Qualcomm hosted its annual analyst day with Wall Street this week, and the rumor going around was that Google was going to endorse Qualcomm’s efforts as part of the presentation with a video snippet much as Facebook and Microsoft did when the server chip initiative was announced a little more than a year ago. Such an endorsement of ARM server chips as a concept has to be thought of separately from ARM server chips as an actual platform a company is promising to deploy, displacing the Xeon chips that dominate at hyperscalers these days.

But such displacements can and do occur. For instance, a large number of machines that Dell built for hyperscalers in the mid-2000s were based on AMD’s Opterons, although neither Dell nor AMD could talk about it much at the time.

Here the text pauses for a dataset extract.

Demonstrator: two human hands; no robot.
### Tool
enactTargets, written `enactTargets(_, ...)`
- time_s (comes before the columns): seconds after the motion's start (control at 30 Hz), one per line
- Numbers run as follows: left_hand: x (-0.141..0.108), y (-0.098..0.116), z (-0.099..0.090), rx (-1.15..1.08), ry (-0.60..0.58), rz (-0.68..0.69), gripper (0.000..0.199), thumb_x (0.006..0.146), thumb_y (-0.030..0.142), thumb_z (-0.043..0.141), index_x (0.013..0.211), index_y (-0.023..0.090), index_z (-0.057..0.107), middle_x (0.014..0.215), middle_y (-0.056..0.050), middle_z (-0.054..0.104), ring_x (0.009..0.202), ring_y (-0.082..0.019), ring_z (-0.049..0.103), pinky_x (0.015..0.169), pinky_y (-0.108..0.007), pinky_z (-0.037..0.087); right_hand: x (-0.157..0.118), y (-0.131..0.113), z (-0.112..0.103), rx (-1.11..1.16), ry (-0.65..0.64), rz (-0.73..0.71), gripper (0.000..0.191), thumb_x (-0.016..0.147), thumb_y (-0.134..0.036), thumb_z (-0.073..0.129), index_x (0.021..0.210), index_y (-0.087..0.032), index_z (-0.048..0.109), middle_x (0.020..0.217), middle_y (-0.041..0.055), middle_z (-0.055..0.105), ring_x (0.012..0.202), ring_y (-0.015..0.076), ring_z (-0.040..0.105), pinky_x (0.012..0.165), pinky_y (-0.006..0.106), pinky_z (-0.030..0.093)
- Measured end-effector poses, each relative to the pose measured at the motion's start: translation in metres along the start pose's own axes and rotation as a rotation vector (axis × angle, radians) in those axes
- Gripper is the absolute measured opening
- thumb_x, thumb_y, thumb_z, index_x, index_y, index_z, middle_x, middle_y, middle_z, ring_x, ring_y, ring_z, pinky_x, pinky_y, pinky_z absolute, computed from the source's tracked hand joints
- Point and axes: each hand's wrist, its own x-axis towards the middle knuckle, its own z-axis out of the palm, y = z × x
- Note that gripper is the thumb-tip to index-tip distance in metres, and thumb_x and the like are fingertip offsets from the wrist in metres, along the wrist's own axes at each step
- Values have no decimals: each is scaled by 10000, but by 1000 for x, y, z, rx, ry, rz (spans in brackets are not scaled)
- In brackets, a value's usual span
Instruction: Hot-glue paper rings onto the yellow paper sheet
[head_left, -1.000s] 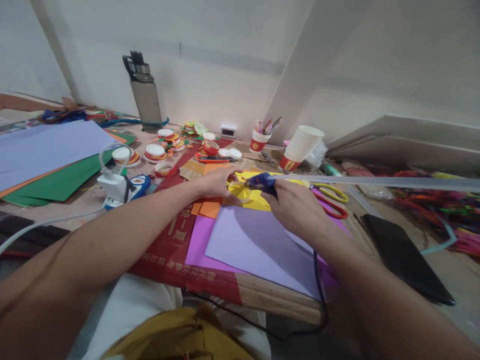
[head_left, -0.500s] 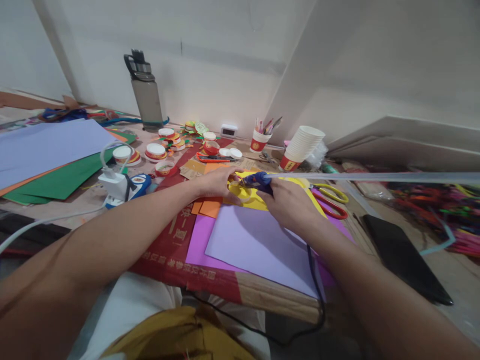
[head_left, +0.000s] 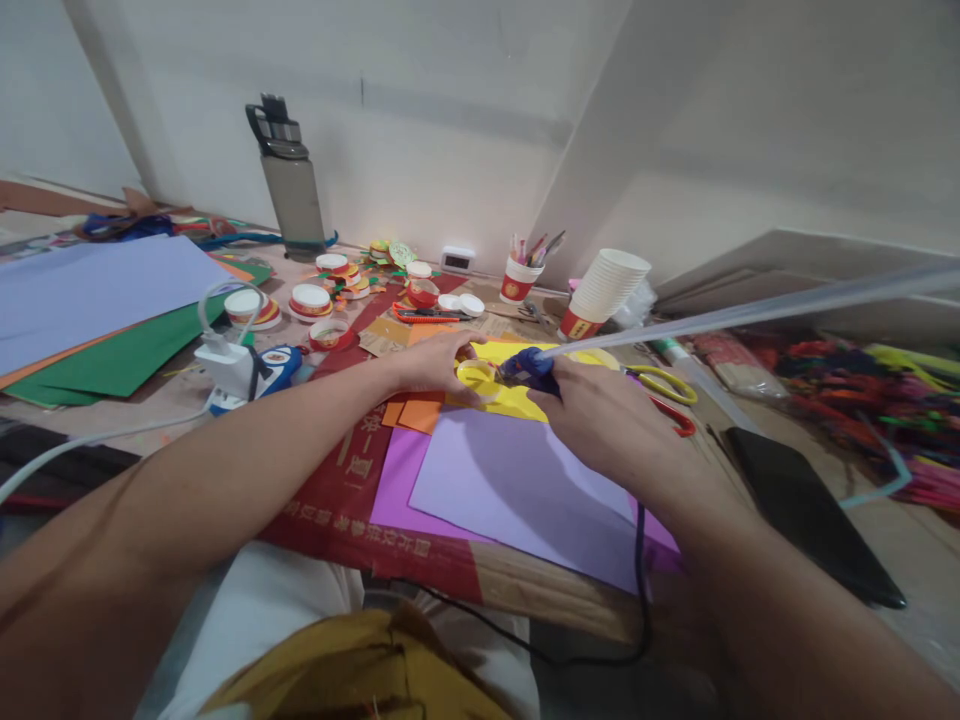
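My left hand [head_left: 441, 362] is curled around a small round cup-like piece [head_left: 478, 377], pale with a yellow look, above the yellow sheets [head_left: 517, 406]. My right hand [head_left: 592, 405] grips a blue hot glue gun [head_left: 531, 367], its nozzle close to the rim of the round piece. Whether the nozzle touches the rim I cannot tell. A long translucent glue stick [head_left: 675, 325] juts from the back of the glue gun toward the right. Under my hands lie a lilac sheet [head_left: 510, 490] and small orange sheets [head_left: 418, 414].
Yellow-handled scissors [head_left: 664, 385] and a black phone [head_left: 806, 515] lie at the right. Behind stand stacked paper cups [head_left: 606, 285], a cup of pens [head_left: 520, 280] and a water bottle [head_left: 291, 190]. A power strip [head_left: 266, 378] sits left; a black cord [head_left: 641, 570] hangs over the front edge.
My right hand and the glue gun have shifted slightly right, and the back end of the glue stick has swung upward. The round piece has tipped slightly in my left hand.
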Motion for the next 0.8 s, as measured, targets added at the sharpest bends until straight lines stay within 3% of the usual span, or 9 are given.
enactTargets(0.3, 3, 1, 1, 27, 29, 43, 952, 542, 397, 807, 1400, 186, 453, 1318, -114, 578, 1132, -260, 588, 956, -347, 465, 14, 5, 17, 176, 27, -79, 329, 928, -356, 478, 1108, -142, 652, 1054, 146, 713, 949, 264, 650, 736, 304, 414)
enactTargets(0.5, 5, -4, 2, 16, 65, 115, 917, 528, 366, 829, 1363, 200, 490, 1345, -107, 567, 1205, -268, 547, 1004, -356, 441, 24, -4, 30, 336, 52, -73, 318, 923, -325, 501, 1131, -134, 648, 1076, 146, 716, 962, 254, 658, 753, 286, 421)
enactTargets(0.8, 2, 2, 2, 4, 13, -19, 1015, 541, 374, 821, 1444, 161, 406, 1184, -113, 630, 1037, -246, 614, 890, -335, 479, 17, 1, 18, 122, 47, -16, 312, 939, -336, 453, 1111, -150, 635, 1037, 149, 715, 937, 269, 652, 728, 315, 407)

Back in April last year, Urs Hölzle, senior vice president of the Technical Infrastructure team at the search engine giant, told The Next Platform flat out that it could move from Xeon to Power processors. “People ask me if we would switch to Power, and the answer is absolutely,” Hölzle said crisply and clearly. “Even for a single generation.” He said that for a 20 percent advantage, which he called “a very large number,” could compel such a switch, and moreover, if conditions changed, Google would switch back.

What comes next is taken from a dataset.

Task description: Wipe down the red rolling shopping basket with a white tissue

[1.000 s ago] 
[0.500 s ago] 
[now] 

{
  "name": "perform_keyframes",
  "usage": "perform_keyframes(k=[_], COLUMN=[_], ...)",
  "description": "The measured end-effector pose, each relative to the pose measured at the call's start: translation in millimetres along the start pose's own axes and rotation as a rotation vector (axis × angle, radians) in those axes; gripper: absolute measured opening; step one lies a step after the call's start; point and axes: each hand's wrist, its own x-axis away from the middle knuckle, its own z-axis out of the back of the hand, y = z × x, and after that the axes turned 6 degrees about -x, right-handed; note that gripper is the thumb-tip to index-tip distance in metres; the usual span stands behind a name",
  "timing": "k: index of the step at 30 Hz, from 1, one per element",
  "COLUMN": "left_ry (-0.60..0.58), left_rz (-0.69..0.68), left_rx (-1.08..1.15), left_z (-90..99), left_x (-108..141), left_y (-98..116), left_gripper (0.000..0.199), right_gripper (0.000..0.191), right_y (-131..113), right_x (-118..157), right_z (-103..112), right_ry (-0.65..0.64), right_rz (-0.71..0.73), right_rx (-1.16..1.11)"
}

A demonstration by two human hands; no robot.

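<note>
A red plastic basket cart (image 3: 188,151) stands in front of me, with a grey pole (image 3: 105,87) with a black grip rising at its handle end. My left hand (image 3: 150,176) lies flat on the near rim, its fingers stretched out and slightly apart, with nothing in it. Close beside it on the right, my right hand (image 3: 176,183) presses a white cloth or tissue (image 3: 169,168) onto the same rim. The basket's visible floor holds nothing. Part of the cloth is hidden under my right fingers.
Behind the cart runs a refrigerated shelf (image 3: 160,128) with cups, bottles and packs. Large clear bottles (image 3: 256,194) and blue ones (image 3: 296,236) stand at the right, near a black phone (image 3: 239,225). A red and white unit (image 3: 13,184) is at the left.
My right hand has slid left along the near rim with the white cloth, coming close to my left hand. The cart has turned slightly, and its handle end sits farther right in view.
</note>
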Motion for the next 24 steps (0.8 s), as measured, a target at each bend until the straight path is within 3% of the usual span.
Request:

qualcomm-growth-opportunities

What holds for Power holds for ARM, albeit possibly in different parts of Google’s infrastructure, and indeed for all of the hyperscalers. Of course, any switch assumes a supply chain as rich, sophisticated, and voluminous can be created for ARM or Power chips as exists for Xeons. The fact that all of the hyperscalers control their code bases and all use Linux (with the exception of Microsoft, of course) gives them lots of leeway. If anyone should be egging on the ARM suppliers, it should be Microsoft, which does not have as much leverage because its code for Azure cannot be easily ported to ARM machines. Unless Windows Server 2016 has already been ported to ARM, which we sincerely hope is the case. If we were creating the Nano Server variant of Windows Server, we would do it explicitly so it can run on Xeon, future Opteron, and certain ARM servers, and we would certainly make that fact known to Intel even if nothing is said to the outside world.

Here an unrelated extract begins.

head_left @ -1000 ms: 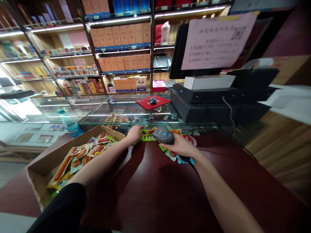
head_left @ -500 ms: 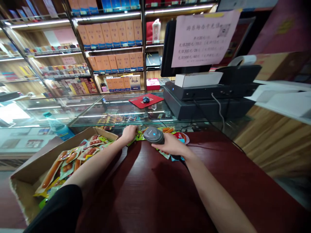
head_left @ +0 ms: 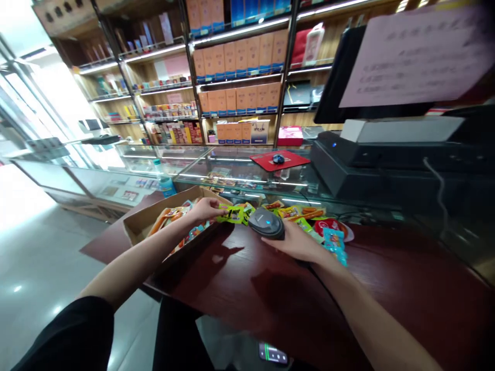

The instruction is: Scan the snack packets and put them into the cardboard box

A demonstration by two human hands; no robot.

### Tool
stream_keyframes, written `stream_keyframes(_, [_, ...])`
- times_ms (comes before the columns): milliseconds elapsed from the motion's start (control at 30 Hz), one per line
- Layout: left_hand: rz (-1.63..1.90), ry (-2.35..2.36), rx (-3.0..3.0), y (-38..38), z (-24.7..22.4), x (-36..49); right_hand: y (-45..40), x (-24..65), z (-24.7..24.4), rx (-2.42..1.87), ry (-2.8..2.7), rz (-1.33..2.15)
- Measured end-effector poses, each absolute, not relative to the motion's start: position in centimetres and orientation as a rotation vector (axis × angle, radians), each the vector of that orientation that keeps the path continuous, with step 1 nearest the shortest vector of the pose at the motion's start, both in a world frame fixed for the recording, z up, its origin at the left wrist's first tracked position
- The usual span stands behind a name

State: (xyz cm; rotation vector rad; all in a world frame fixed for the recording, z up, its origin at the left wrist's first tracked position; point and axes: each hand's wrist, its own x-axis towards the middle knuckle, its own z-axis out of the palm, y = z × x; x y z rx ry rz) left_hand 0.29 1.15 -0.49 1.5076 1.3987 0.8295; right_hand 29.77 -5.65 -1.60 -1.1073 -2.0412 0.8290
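Between its fingertips my left hand [head_left: 204, 211] pinches a yellow-green snack packet [head_left: 233, 214], next to the open cardboard box [head_left: 133, 232] of packaged sausages. A dark grey handheld scanner [head_left: 266, 223] with a small blue light is gripped by my right hand [head_left: 299, 241]; its head is close to the green packet's right end. Behind and right of that hand lie several snack packets, among them a blue one [head_left: 334, 238] and a red one [head_left: 327, 226]. The scanner's handle is mostly hidden by my fingers.
A dark red tabletop [head_left: 232, 278] meets a glass counter with a red mouse pad [head_left: 263, 161] and mouse. At right are a monitor [head_left: 334, 77] and black cash drawer [head_left: 328, 165]. A bottle [head_left: 167, 187] stands behind the box; a phone [head_left: 273, 354] shows below the table.
The view has swung left, showing more floor and shelving. My left hand has drawn back beside the box with the green packet, which now shows clearly. The scanner stays in my right hand.
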Motion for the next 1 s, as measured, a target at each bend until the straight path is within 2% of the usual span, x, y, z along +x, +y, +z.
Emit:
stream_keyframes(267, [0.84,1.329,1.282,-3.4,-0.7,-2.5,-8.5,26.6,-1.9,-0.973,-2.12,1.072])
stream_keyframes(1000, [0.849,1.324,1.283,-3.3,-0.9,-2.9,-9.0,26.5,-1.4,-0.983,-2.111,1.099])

For whatever reason, probably because someone talked to the press ahead of time, Google did not give Qualcomm its video snippet to talk about the importance of having an ARM alternative in the datacenter. As we pointed out even before Hölzle told us he would absolutely consider a switch to Power, Gordon MacKean, senior director in charge of server and storage systems design at Google for eight years and at the time chairman of the OpenPower Foundation, told us that Google tests different server architectures with its system and application code stack to prevent “bit rot,” although he did not name names for those architectures. Clearly ARM and Power as well as hybrid architectures mixing processors with GPUs and FPGAs are the key options aside from a straight Xeon system, and by 2017 we will have a slew of credible 64-bit ARM chips as well as the “Zen” Opteron hybrids, which will, if the rumors are right, marry a 16-core processor with a fast GPU.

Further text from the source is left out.